- Released: 1984
- Origin: Sheffield, England
- Label: Arista
- Best Track: Hold Me Now
It’s my birthday this weekend, and in a complete vanity project, I thought I’d find out what was number one in the UK album charts on the day I was born, and give it a listen and review.
I’ve known for some time that ’99 Red Balloons’ by Nena topped the singles chart that week, but I’ve never bothered to look at the number one album, for some reason. It turns out it was the fourth album from synth-poppy new wavers Thompson Twins, spending its third week as the best selling LP. I’m pretty sure my dad has this record on vinyl, but I’ve never listened to it. In fact, the only song I could’ve named by the band before listening to this was opener ‘Doctor! Doctor!’, although I’ve realised I was familiar with ‘Hold Me Now’ too – a nice single that I’ve heard a few times and wondered who it was by. The key change for the line ‘Stay with me’ is pretty iconic.
The trio (yes, the Twins were actually Triplets!) were expanding into a much poppier, radio-friendly sound than their post-punk origins by the mid-1980s. Simpler times maybe, but that sort of transition didn’t seem to irk music snobs in the way it does today.
The whole album is listenable, at times danceable, but also a little forgettable. Even for a decade as time sensitive as the ’80s, it’s probably fair to say this album hasn’t aged too well. It’s interesting to read that an April 1984 review in Canadian magazine Music Express called Into the Gap “a distinctive milestone on how far new music has come in the past few years”. Ironic, therefore, that 36 years on, the album sounds so dated. This is really brought home on the song ‘The Gap’ – a well-intended but, to the 2020 ear, pretty clumsy Westernised call for racial harmony. “East is east, west is west/Two different colors on the map/We say break the line, chew the fat/And keep moving out into the gap”, the band rally, interspersed with the odd bit of quasi-Indian/Egyptian sitar(?) just in case the message was too subtle.

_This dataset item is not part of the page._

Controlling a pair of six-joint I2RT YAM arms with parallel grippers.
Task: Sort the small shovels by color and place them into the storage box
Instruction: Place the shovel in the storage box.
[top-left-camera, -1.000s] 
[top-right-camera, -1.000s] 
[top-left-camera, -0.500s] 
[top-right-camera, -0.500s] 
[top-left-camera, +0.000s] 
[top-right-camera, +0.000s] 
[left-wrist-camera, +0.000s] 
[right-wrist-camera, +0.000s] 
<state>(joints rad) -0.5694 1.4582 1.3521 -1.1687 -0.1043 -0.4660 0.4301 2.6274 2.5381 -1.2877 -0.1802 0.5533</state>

The closest band I can think to compare Thompson Twins to is XTC, but they seem to have retained some indie cred over the decades since and are often name-dropped as an influence on modern innovative bands of today, like the fantastic Squid. Many of their Sheffield contemporaries like the Human League and Cabaret Voltaire have also stood the test of time rather better. Even so, Into the Gap is a decent enough pop record for its day, and today can be seen as a piecing together of post-punk’s journey into new wave, and eventually commercial pop.